[Collection entries]
- Opening Delimiter -

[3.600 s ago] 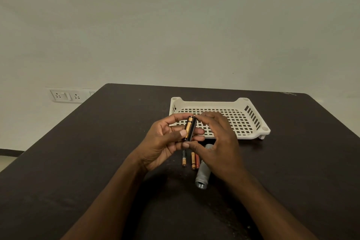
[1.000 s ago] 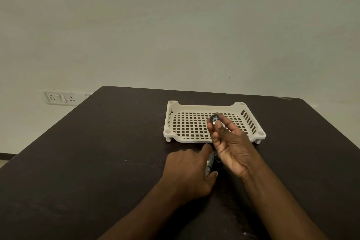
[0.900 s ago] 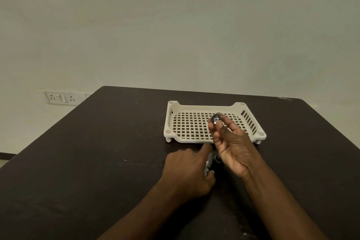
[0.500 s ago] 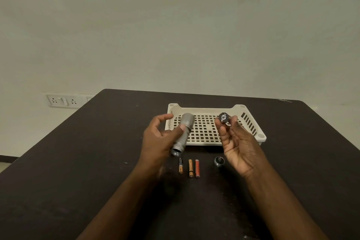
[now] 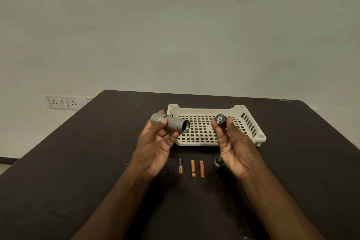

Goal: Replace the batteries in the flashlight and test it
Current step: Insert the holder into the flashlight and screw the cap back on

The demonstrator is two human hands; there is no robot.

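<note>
Holding the grey knurled metal flashlight body (image 5: 169,123) raised above the dark counter (image 5: 78,161), the left hand (image 5: 155,142) grips it sideways, open threaded end facing right, presumably to receive the holder. Right hand (image 5: 233,146) pinches the small black cylindrical battery holder (image 5: 220,120) at its fingertips, contact end up, opposite that opening. Three slim batteries (image 5: 192,168) lie side by side on the counter, likely set aside. Black end cap (image 5: 218,162) rests beside them; cream perforated plastic tray (image 5: 251,115) stands behind.
</note>
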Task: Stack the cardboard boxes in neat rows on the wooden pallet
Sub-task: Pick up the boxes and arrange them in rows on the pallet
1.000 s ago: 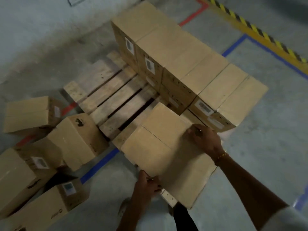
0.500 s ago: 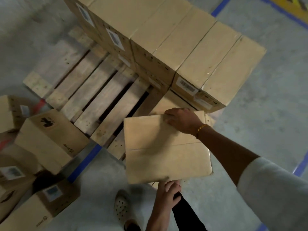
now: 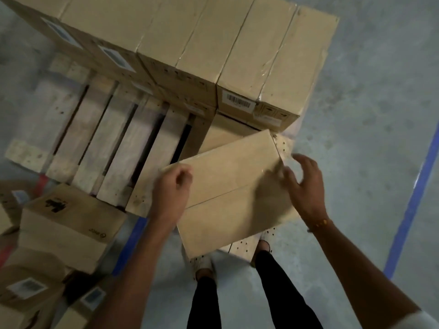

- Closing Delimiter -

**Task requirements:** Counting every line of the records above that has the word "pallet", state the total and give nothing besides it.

**Your solution:** 2